Posts Tagged ‘ruby’

env: ruby_bundler_wrapper: No such file or directory

Thursday, September 20th, 2012

I spent bunch of time scratching my head, trying to figure out why my ruby executables (rails, heroku, etc) weren’t working. I thought it was because I had an old custom shebang in my .gemrc, but that didn’t seem to change anything. I ran gem regenerate binstubs and that didn’t help either. I still to this day don’t even know what package provides ruby_bundler_wrapper, or even where it lives.

BUT, I figured out the problem for me was that I had my gems stored in a global rvm gemset, so I had to regenerate the binstubs in there:

rvm @global do rvm regenerate binstubs

And that seemed to do the trick. Long morning of system administration today.

Quoting quotes in Ruby

Thursday, June 21st, 2012

Cucumber makes heavy use of quotes to wrap data:

When I purchase "Oryx and Crake"
Then I should receive an email with the subject "Thank you for your purchase!"

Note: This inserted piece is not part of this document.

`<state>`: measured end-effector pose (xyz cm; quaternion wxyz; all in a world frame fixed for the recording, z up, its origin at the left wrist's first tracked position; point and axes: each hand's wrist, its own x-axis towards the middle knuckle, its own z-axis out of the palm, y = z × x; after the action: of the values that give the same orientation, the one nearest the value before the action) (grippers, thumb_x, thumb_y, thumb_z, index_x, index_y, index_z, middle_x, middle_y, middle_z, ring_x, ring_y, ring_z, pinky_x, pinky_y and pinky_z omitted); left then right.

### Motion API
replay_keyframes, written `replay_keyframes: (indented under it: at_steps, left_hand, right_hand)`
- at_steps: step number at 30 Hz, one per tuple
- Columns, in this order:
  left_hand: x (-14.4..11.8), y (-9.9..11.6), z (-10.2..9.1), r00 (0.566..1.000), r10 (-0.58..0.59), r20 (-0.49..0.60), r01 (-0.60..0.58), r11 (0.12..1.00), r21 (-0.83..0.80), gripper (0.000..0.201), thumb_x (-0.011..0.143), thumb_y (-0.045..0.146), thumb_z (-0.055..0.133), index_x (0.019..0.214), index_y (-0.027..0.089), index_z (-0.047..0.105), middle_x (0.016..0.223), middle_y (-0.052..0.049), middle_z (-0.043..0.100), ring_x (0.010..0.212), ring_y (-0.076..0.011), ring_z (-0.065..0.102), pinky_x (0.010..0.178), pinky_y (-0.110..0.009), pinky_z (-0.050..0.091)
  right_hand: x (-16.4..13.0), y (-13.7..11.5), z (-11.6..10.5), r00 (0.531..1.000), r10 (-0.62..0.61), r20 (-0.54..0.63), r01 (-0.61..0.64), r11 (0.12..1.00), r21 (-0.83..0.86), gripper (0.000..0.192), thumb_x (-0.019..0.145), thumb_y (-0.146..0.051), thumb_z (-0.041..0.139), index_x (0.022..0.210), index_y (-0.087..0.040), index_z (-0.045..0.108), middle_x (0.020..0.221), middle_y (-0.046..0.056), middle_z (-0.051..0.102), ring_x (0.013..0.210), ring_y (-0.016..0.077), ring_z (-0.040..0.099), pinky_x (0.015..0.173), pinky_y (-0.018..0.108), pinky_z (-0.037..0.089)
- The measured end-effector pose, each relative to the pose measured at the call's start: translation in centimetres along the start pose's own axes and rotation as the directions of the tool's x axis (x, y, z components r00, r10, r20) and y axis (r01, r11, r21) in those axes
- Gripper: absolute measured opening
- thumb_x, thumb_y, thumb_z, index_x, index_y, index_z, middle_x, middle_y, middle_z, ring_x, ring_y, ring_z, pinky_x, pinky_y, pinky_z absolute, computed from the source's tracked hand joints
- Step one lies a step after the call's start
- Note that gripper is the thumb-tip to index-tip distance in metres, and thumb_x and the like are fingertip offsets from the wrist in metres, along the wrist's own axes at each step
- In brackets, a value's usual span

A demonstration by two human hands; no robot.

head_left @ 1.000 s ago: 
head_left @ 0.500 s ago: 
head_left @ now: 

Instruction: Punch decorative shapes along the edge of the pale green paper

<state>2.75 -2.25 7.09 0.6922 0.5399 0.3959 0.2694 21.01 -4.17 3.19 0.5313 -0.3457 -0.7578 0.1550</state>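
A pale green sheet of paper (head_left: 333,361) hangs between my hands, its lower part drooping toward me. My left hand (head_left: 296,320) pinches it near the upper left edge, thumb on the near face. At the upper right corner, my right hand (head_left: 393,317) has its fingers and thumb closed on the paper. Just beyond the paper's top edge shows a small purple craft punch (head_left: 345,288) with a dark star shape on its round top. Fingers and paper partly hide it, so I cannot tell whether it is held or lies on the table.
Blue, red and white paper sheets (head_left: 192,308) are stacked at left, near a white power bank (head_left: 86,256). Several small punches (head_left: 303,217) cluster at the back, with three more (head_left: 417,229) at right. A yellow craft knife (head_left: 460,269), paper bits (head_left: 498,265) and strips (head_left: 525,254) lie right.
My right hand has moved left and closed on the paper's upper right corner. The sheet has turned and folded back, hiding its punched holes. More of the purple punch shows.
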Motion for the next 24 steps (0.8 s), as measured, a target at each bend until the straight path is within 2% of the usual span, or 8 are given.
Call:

I sometimes need to to programmatically generate these strings, when invoking steps-within-steps:

When /^I purchase "([^""]*)"$/ do |title|
  step "Search for \"#{title}\""
  ...
end

Thankfully, Ruby has a metric shit ton of ways to quote strings. But what I haven’t seen mention of is the fact that you can just use the % operator with an arbitrary character to get a fully interpolated string:

# These are all equivalent:
step %~Search for "#{title}"~
step %(Search for "#{title}")
step %<Search for "#{title}">
# I doesn't matter which symbol you use.  Just use whatever 
# symbol is not present in your string.

All the references I’ve seen tell you to use %Q[whatever] for interpolated strings. The Q seems unnecessary.

But if you want an uninterpolated string you do still need to do %q?whatever?.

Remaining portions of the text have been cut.